Combinant ces deux principes, le Conseil d’État en déduit qu’« à ce titre, l’employeur peut, lorsque la consommation de boissons alcoolisées est susceptible de porter atteinte à la sécurité et à la santé des travailleurs, prendre des mesures, proportionnées au but recherché, limitant voire interdisant cette consommation sur le lieu de travail. En cas de danger particulièrement élevé pour les salariés ou pour les tiers, il peut également interdire toute imprégnation alcoolique des salariés concernés ».

Contenu du règlement intérieur

Pour prévoir une telle mesure d’interdiction, « l’employeur doit être en mesure d’établir que cette mesure est justifiée par la nature des tâches à accomplir et proportionnée au but recherché », insiste le Conseil d’État. Il ne s’agit pas d’une nouveauté, le principe ayant déjà été évoqué dans de précédentes décisions condamnant l’édiction de mesures d’interdiction générale et absolue (applicables à tous les salariés de l’entreprise), prises en dehors de toute situation de risque ou de danger (CE, 12 novembre 2012, nº 349365 ; CE, 1er février 1980, nº 06361).

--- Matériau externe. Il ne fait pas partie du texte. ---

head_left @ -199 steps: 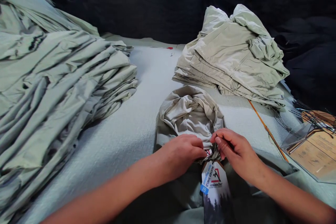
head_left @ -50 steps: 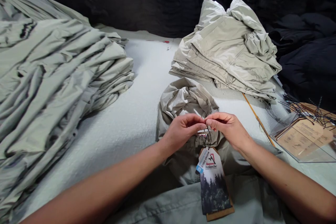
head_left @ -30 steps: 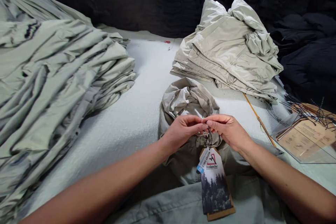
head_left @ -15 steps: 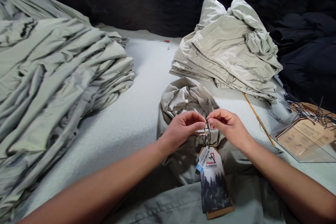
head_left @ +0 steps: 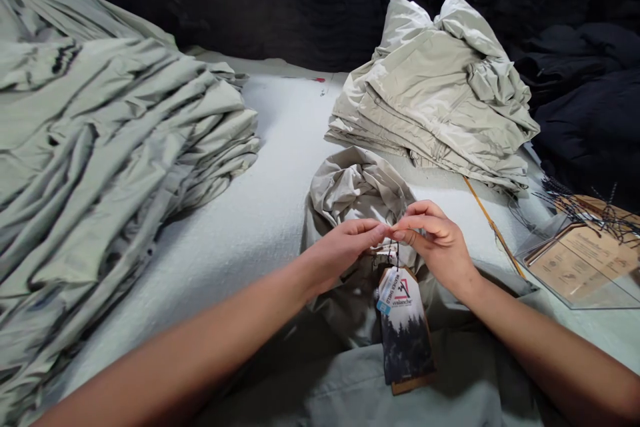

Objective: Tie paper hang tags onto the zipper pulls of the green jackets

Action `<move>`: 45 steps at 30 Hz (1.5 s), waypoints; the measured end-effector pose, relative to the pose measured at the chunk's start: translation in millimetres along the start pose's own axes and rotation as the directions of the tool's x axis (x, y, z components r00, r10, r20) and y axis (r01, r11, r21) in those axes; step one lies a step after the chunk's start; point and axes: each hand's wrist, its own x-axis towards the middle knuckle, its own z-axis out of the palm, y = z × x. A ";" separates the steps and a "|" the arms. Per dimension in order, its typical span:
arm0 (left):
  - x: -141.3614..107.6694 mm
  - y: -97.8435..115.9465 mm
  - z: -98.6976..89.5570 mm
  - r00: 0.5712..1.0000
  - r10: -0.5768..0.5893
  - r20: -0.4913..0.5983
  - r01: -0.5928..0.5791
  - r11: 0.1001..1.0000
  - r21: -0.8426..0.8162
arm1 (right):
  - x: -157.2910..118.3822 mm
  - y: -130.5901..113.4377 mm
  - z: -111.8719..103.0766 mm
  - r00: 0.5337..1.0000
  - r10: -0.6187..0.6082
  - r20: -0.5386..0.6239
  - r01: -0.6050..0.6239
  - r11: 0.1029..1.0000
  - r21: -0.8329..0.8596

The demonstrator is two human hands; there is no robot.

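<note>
Hang tag (head_left: 406, 327), printed "Avalanche" and "WEATHER SHIELD" above a dark treeline, was below both hands, over the front of a grey-green garment (head_left: 363, 190); whether its lower end touched the cloth could not be told. A blue-and-white sticker (head_left: 385, 305) sat at its upper left side, and a brown card (head_left: 413, 384) showed beneath its bottom edge. A dark cord (head_left: 397, 257) ran from the tag's top up to the fingers. The left hand (head_left: 353, 243) was closed in a pinch at the cord's upper end, thumb against fingers. The right hand (head_left: 440, 243) pinched at the same spot, its fingertips meeting those of the left; the cord's end was hidden between them. The garment's gathered hood lay just beyond the hands, on a white surface (head_left: 270, 147). Farther out, a stack of folded pale garments (head_left: 435, 100) stood beyond the hood and to its right, with an orange strip (head_left: 493, 227) extending from near its base. At far right, a clear holder (head_left: 595, 309) contained brown tags (head_left: 585, 257) with dark strings (head_left: 607, 217). A large pile of grey-green garments (head_left: 125, 140) occupied the left side. Black material (head_left: 250, 13) filled the background.
</note>
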 end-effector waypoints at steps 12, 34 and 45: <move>1.7 1.8 -6.4 0.990 -0.107 0.088 0.122 0.976 -0.179 | -7.7 -3.8 2.0 0.979 -0.142 0.145 0.154 0.985 -0.074; 0.6 7.2 -6.0 0.948 0.276 -0.161 -0.166 0.856 0.490 | -5.4 1.7 5.5 0.978 -0.117 0.171 0.135 0.986 -0.098; 8.2 -22.9 2.6 0.896 0.395 -0.202 -0.361 0.914 0.186 | -7.0 3.4 6.7 0.988 -0.080 0.133 0.095 0.989 -0.110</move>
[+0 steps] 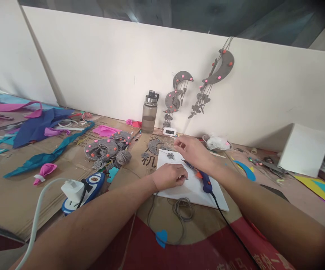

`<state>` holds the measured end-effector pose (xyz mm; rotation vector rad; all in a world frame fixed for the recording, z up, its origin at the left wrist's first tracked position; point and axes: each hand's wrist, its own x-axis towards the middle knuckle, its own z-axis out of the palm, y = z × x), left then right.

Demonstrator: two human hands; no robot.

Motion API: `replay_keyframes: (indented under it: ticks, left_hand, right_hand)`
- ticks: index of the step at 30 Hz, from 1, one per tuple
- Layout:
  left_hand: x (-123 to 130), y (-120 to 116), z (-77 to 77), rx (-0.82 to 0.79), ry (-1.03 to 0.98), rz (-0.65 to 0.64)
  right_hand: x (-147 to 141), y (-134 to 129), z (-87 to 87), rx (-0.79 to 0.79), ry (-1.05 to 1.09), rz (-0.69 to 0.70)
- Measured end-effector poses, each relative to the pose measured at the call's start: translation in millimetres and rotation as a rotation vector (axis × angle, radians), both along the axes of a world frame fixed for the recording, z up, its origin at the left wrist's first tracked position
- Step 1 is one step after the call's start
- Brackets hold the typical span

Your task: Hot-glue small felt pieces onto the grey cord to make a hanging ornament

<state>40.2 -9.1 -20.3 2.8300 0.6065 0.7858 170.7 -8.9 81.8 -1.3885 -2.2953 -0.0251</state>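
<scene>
My left hand (pixel 170 177) is closed over the white board (pixel 190 191), its fingers curled round something too small to make out. Above the board's upper right part, my right hand (pixel 192 150) has thumb and fingers pinched together; what they hold, if anything, is too small to tell. Between my hands lies a small grey star-like piece (pixel 170 156) at the board's top. A blue glue gun (pixel 207 183) with an orange part rests on the board under my right forearm. Coiled grey cord (pixel 183 209) lies just below the board.
A water bottle (pixel 149 112) and small white clock (pixel 169 131) stand near the wall. Grey crescents with pink dots (pixel 103 149) and a yarn ball (pixel 123 157) lie left. A power strip (pixel 95 180) is nearer; a blue heart (pixel 161 238) lies in front. Crescent hangings (pixel 226 67) are on the wall.
</scene>
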Motion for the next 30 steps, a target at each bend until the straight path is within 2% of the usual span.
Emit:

C’est sur le terrain de la preuve que l’arrêt du 8 juillet 2019 apporte des précisions inédites, facilitant la tâche de l’employeur. En effet, le Conseil d’État n’exige pas que les éléments de justification figurent obligatoirement dans le règlement intérieur lui-même. Ce texte peut tout à fait se contenter de « fixer la liste des salariés concernés par référence au type de poste qu’ils occupent », à charge ensuite pour l’employeur d’établir le danger qu’il y aurait à occuper ces postes, compte tenu des tâches qu’ils impliquent, sous la moindre emprise de l’alcool. Contrairement à ce qu’avait estimé la Cour administrative d’appel, l’employeur pouvait donc prouver le caractère proportionné de l’interdiction en s’appuyant sur le document unique d’évaluation des risques professionnels, alors même que le règlement intérieur n’y faisait aucunement référence. « Il n’en résulte ni que le règlement ne pourrait légalement fixer la liste des salariés concernés par référence au type de poste qu’ils occupent, ni que le règlement devrait comporter lui-même cette justification », résume le Conseil d’État qui renvoie l’affaire devant la cour administrative d’appel.

La Haute juridiction fait ainsi œuvre de pragmatisme en privilégiant en l’occurrence l’objectif de sécurité que l’employeur est légitimement en droit de rechercher, sur un formalisme trop rigoureux du règlement intérieur.